• PROMPT: Scan the entries below for the string "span" and copy every line where it turns up.

• RECORDS FOR PROCESSING:
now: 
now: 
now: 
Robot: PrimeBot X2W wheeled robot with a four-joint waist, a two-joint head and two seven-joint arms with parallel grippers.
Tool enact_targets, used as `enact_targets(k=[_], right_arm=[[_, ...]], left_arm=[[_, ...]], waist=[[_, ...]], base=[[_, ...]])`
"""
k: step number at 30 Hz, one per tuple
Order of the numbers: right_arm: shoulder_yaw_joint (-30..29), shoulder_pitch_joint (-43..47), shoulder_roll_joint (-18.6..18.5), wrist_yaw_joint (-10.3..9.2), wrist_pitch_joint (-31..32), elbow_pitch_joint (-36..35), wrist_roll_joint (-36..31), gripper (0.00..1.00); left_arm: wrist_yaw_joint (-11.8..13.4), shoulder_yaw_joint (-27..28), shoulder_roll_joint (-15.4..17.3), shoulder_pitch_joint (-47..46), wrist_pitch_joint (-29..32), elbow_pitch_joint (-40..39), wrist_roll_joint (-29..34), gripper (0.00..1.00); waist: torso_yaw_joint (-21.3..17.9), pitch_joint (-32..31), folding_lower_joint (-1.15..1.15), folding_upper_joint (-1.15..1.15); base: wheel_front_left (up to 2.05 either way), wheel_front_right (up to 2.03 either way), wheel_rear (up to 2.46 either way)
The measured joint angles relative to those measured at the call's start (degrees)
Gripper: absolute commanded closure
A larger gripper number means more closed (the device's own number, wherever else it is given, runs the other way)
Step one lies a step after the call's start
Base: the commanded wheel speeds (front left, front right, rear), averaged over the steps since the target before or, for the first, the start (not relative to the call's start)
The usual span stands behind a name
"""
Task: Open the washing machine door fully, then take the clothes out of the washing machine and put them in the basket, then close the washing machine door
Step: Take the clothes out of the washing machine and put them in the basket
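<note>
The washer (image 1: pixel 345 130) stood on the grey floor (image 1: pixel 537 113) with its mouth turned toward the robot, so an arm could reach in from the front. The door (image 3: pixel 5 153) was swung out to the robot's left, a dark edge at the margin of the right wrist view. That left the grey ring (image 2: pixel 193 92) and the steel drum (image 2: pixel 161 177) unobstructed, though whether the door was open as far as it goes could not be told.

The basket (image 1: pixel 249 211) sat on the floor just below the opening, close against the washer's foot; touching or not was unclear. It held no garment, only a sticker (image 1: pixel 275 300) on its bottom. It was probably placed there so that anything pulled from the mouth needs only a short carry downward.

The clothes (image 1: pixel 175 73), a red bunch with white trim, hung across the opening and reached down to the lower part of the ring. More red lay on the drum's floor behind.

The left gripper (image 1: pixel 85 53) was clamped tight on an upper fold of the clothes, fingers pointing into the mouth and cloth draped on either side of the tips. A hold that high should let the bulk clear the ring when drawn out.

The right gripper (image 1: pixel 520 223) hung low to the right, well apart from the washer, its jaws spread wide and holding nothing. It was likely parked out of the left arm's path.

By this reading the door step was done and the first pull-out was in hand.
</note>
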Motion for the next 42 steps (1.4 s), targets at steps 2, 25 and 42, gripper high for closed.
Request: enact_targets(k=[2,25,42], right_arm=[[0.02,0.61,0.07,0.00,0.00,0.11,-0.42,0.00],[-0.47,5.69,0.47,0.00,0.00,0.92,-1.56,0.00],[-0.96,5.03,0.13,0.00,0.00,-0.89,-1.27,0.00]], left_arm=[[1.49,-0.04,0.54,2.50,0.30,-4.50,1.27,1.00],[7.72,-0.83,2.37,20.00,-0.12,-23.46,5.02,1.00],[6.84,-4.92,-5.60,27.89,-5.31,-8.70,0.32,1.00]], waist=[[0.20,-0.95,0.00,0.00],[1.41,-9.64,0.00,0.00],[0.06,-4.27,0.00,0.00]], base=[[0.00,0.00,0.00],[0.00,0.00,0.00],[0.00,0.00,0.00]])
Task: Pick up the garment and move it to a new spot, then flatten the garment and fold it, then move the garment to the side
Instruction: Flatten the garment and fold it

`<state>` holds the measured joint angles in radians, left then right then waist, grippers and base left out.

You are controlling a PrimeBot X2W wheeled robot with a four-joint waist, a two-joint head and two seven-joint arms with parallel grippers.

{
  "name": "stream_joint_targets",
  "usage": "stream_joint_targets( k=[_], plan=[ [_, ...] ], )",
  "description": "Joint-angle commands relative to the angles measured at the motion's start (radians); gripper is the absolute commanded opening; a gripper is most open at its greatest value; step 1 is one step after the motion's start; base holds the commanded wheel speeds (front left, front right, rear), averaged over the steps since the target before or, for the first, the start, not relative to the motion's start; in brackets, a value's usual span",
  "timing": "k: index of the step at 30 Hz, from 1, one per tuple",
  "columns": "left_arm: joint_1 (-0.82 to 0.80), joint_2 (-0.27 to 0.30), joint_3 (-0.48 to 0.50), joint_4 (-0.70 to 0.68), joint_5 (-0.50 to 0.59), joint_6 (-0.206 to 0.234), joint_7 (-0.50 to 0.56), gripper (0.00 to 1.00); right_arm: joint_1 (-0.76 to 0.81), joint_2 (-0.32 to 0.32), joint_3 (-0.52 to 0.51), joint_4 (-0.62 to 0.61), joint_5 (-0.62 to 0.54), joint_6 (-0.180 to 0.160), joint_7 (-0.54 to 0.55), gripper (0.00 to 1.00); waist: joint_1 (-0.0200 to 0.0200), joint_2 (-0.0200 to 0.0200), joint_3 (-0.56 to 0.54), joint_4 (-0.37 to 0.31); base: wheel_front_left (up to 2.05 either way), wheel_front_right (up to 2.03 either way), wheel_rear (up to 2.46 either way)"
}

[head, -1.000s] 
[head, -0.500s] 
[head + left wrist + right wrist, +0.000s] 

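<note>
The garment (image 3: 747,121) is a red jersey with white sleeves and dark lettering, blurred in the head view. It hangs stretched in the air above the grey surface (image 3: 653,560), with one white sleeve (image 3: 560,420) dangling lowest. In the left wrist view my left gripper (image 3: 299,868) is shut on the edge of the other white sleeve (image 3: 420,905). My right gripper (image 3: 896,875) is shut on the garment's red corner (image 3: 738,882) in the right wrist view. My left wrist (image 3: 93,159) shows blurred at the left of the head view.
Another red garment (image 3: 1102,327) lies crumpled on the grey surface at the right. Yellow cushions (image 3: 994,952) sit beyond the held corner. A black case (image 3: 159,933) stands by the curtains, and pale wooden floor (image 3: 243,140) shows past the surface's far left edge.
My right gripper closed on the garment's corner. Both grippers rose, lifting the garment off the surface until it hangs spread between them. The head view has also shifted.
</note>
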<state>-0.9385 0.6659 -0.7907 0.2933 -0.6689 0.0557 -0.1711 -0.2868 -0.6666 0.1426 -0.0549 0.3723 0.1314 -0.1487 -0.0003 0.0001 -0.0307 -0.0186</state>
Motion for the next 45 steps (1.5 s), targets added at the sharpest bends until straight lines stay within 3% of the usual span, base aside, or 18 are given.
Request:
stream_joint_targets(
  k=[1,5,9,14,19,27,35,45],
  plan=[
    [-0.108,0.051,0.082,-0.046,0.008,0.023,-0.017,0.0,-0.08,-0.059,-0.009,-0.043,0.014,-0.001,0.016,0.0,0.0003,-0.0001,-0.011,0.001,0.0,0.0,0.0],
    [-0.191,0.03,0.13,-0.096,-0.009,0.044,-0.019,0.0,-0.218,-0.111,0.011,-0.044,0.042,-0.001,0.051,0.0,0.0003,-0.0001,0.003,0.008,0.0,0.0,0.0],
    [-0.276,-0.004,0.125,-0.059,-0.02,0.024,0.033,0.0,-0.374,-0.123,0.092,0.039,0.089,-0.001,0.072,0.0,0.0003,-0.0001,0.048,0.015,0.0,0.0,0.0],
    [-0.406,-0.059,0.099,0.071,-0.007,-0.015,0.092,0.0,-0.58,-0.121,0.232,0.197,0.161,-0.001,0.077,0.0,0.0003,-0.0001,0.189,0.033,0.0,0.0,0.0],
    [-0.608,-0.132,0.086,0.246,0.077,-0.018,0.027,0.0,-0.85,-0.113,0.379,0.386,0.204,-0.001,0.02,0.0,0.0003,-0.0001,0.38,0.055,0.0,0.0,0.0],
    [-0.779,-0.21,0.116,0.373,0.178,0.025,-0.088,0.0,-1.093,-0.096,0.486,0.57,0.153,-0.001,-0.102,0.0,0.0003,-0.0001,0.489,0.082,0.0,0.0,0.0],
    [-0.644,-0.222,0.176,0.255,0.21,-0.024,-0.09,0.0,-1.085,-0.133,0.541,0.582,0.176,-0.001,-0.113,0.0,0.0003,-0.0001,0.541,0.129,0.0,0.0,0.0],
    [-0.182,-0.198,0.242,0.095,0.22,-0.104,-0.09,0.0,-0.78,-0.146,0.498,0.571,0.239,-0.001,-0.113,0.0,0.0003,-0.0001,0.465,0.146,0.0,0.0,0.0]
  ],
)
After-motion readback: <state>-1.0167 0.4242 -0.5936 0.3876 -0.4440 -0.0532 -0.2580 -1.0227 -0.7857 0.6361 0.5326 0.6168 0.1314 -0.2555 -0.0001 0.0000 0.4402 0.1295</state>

• REPLY:
The usual span stands behind a name
  "description": "Joint-angle commands relative to the angles measured at the motion's start (radians); gripper is the absolute commanded opening; a gripper is most open at its greatest value; step 1 is one step after the motion's start; base holds the commanded wheel speeds (front left, front right, rear), averaged over the steps since the target before or, for the first, the start, not relative to the motion's start; in brackets, a value's usual span",
Motion for the next 45 steps (1.5 s), targets added at the sharpest bends until straight lines stay within 3% of the usual span, base aside, or 18 are given.

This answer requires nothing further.